Folha de S. Paulo
STF vai na contramão do Iluminismo ao
tornar injúria racial delito imprescritível
Um passo decisivo para a humanidade foi
separar o direito penal da moral. O primeiro é uma instituição humana desenhada
para inibir condutas antissociais. Apela principalmente à razão e ao cálculo.
Não é coincidência que os códigos assumam a forma de tabela de preços: delito x
– y anos de cadeia. A moral é mais visceral. Ela surge dos impulsos com que a
biologia nos dotou para que pudéssemos sobreviver a nós mesmos. Ela se
materializa na repulsa ao assassino, na vontade de castigar aqueles que vemos
tentando obter vantagens indevidas etc.
O divórcio entre direito e moral se deu a partir do século 18, sob inspiração do Iluminismo. Ele possibilitou conter comportamentos que prejudicam a sociedade nos valendo de doses cada vez menores de violência estatal. Para início de conversa, deixamos de punir práticas que, embora alguns julguem imorais, não ameaçam o convívio social, como a blasfêmia e o sexo extramarital.

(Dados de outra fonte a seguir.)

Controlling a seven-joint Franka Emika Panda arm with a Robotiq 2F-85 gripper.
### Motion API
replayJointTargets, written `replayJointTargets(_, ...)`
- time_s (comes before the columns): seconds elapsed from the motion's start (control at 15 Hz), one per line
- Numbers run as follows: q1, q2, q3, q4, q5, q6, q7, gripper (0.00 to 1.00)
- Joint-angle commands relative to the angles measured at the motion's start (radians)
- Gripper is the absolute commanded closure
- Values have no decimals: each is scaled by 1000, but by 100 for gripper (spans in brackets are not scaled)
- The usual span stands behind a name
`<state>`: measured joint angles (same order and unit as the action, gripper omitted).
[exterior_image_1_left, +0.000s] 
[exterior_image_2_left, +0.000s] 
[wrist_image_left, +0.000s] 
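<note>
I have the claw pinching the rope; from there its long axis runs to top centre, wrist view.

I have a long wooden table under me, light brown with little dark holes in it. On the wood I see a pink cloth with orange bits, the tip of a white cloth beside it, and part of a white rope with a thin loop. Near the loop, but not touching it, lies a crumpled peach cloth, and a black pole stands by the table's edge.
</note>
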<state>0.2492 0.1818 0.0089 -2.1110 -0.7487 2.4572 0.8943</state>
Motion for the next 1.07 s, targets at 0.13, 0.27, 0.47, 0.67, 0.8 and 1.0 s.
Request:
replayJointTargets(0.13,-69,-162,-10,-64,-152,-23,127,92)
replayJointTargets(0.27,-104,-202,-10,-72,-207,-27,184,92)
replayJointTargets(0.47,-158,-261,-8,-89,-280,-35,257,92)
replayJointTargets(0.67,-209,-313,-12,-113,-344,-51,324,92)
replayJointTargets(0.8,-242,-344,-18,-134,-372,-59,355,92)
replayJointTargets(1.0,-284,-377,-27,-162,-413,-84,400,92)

Também diminuímos consideravelmente o
tamanho dos castigos. A pena de
morte, sanção antes ubíqua, inclusive para delitos banais, foi quase extinta no
Ocidente. Idem para trabalhos forçados, degredo e prisão perpétua. Criamos
limitações às pretensões punitivas do Estado, como a prescrição, e, para
condenar, passamos a exigir processos regulares com amplo direito à defesa. Os
otimistas sonhávamos com um Estado cada vez menos violento, no qual o próprio
encarceramento se tornaria raro.
O STF, ao tornar a injúria racial um delito
imprescritível, faz o caminho inverso do Iluminismo. Volta a misturar direito
com moral. Mesmo considerando que o racismo é uma nódoa a ser eliminada, não
podemos esquecer que a injúria é uma infração menor. Até acho que dá para
tornar imprescritíveis delitos como genocídio e crimes contra a humanidade, mas
é ridículo imaginar que um sujeito possa, aos 70 anos, ser chamado ao banco de
réus por ter xingado um colega de escola aos 15.